I can see some options but maybe I'm missing the big picture.
1) Stop them using that path to get to the device because it
might not be the right one. Instead use device via irq_data->chip_data
(which is currently unused for these cases).
Some slightly fiddly work will be needed to handle changing __pci_write_msi_msg()
to talk irq_data though.
2) Maybe setting the msi descriptor dev to the one we actually write
on is the right solution? (smells bad to me but I'm still getting
my head around this stuff).
Any immediate thoughts? Or am I still thinking about this the wrong
way? (which is likely)
>
> > At that point everything more or less just works and all the
> > rest of the callbacks can use generic forms.
> >
> > Alternative might be to make calls like the one in
> > arch/x86/kernel/apic/msi.c msi_set_affinity search
> > for the first ancestor device that has an irq_set_affinity().

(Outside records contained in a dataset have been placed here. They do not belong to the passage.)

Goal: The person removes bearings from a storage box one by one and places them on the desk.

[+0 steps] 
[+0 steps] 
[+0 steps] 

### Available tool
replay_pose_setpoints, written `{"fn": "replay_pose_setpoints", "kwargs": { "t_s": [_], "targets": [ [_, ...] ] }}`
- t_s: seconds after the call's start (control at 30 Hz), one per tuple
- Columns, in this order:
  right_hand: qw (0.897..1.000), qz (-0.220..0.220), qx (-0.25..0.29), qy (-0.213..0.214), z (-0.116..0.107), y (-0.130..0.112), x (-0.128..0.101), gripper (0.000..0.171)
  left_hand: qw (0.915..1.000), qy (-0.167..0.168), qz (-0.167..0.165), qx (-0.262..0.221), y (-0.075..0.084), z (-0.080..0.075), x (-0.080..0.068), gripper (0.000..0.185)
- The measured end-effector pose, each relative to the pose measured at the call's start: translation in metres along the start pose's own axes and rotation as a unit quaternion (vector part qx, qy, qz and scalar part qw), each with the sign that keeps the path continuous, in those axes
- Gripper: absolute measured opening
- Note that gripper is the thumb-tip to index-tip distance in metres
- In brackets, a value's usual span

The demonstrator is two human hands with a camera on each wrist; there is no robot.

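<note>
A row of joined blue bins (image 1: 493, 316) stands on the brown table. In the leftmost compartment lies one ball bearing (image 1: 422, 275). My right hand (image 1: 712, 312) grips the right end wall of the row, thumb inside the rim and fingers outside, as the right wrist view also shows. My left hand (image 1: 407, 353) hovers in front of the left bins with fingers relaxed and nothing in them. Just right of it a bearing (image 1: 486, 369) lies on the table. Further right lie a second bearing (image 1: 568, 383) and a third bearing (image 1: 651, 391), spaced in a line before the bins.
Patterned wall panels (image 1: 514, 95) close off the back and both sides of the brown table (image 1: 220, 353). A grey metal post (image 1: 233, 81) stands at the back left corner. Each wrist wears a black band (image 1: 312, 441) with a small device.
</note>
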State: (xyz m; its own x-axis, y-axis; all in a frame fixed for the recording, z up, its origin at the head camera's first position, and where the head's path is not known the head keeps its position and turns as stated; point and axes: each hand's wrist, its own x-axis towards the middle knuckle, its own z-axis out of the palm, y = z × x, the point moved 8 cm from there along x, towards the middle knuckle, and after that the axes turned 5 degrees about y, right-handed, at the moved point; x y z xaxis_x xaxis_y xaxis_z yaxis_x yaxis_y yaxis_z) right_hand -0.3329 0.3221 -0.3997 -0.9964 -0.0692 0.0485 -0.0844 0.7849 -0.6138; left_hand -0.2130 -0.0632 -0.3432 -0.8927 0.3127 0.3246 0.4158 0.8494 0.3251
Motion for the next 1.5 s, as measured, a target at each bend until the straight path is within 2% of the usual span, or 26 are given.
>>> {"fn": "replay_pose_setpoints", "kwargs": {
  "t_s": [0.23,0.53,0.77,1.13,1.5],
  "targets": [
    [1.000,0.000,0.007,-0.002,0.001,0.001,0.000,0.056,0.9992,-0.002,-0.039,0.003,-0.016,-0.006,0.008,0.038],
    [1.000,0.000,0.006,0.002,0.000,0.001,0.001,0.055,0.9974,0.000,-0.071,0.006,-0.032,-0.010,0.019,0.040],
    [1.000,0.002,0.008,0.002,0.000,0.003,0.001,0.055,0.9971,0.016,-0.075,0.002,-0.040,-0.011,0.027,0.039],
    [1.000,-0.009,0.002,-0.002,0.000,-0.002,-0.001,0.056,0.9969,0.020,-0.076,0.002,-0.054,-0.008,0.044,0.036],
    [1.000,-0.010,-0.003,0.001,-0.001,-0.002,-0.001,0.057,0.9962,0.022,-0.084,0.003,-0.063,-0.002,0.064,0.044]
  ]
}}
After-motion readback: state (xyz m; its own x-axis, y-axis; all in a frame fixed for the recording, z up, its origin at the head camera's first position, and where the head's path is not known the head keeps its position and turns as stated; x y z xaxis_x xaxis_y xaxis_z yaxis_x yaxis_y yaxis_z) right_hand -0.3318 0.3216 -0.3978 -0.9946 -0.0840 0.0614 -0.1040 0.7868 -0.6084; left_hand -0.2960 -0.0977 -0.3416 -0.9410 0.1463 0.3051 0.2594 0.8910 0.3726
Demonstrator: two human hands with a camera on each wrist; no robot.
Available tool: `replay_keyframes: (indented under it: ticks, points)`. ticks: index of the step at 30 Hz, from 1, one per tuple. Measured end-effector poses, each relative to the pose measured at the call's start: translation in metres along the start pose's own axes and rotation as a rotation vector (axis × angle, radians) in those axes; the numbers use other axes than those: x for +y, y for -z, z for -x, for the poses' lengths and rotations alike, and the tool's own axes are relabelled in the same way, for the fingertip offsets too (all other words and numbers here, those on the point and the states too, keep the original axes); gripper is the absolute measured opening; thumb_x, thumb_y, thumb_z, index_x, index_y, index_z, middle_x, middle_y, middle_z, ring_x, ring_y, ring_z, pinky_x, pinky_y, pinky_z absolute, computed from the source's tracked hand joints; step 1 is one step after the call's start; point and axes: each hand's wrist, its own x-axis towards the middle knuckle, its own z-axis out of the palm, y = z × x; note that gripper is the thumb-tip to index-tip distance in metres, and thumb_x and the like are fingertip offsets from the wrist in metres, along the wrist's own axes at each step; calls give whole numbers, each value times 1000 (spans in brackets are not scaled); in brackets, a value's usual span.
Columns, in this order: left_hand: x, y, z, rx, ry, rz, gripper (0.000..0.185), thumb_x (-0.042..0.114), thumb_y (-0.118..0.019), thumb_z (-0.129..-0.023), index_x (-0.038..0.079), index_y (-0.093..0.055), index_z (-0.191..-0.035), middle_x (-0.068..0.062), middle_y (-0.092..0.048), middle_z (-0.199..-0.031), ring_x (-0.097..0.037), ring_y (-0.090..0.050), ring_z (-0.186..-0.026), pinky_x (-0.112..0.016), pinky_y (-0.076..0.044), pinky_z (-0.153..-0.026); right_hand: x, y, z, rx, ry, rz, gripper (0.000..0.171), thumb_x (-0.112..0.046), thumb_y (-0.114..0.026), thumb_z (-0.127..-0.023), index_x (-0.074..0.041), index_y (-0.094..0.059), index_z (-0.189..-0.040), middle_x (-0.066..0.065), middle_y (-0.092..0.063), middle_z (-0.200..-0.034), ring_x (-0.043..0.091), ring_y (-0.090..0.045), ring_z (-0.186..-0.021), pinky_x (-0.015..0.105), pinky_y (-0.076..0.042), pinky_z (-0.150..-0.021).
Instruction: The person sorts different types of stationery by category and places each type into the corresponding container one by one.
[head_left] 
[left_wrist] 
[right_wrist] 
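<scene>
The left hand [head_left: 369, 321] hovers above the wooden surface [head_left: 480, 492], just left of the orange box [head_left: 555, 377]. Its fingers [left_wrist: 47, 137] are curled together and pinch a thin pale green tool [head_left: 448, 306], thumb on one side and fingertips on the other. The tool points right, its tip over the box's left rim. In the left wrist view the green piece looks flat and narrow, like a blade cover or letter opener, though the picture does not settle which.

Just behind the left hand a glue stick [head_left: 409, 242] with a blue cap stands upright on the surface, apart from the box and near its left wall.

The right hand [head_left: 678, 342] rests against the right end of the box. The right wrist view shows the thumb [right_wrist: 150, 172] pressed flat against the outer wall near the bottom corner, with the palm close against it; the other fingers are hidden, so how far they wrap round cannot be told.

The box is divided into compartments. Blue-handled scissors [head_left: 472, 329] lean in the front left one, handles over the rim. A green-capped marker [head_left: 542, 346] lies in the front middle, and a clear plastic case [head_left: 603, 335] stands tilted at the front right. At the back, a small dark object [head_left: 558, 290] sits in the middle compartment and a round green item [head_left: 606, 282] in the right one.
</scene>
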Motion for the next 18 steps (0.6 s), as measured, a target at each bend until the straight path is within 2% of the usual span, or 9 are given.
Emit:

> > That unfortunately may affect quite a few places.
>
> What's the problem? None of the CXL drivers should care about that at
> all. Delegating other callbacks to the parent domain is what hierarchical
> domains are about. If there is some helper missing, so we add it.
>
> > Anyhow, I'll probably send out the prepare_desc hack set with driver
> > usage etc after I've written up a proper description of problems
> > encountered etc so you can see what it all looks like and will be more
> > palatable in general but in the meantime this is the guts of it of the
> > variant where the subdev related desc has the dev set to the parent
> > device.
>
> Let me look at this pile then :)
>
> > Note for the avoidance of doubt, I don't much like this
> > solution but maybe it will grow on me ;)
>
> Maybe, but I doubt it will survive my abstraction taste check.
>
> > +static const struct msi_parent_ops pci_msix_parent_ops = {
> > + .supported_flags = MSI_FLAG_PCI_MSIX | MSI_FLAG_PCI_MSIX_ALLOC_DYN,
> > + .prefix = "PCI-MSIX-PROXY-",
> > + .init_dev_msi_info = msi_parent_init_dev_msi_info,
>
> The obligatory link to:
>
> https://www.kernel.org/doc/html/latest/process/maintainer-tip.html#struct-declarations-and-initializers
>
Thanks. Will fix up before I get anywhere near a real posting!
> > +};
> > +
> > +int pci_msi_enable_parent_domain(struct pci_dev *pdev)
> > +{
> > + struct irq_domain *msix_dom;
> > + /* TGLX: Validate has v2 parent domain */
> > + /* TGLX: validate msix enabled */
> > + /* TGLX: Validate msix domain supports dynamics msi-x */
> > +
> > + /* Enable PCI device parent domain */
> > + msix_dom = dev_msi_get_msix_device_domain(&pdev->dev);
> > + msix_dom->flags |= IRQ_DOMAIN_FLAG_MSI_PARENT;
> > + msix_dom->msi_parent_ops = &pci_msix_parent_ops;
>
> That want's to be a call into the MSI core code, Something like:
>
> msi_enable_sub_parent_domain(&pdev->dev, DOMAIN_BUS_PCI_DEVICE_MSIX)
>
> or something like that. I really don't want to expose the internals of
> MSI. I spent a lot of effort to encapsulate that...
>
> > +void pci_msi_init_subdevice(struct pci_dev *pdev, struct device *dev)
> > +{
> > + dev_set_msi_domain(dev, dev_msi_get_msix_device_domain(&pdev->dev));
>
> msi_set_parent_domain(.....);
>
> > +static void pci_subdev_msix_prepare_desc(struct irq_domain *domain, msi_alloc_info_t *arg,
> > + struct msi_desc *desc)
> > +{
> > + struct device *parent = desc->dev->parent;
> > +
> > + if (!desc->pci.mask_base) {
> > + /* Not elegant - but needed for irq affinity to work? */
>
> Which makes me ask the question why desc->pci.mask_base is NULL in the
> first place. That needs some thought at the place which initializes the
> descriptor.
Maybe this is the other way around? The descriptor is 'never' initialized
for this case. The equivalent code in msix_prepare_msi_desc() has
comments
" This is separate from msix_setup_msi_descs() below to handle dynamic
allocations for MSI-X after initial enablement."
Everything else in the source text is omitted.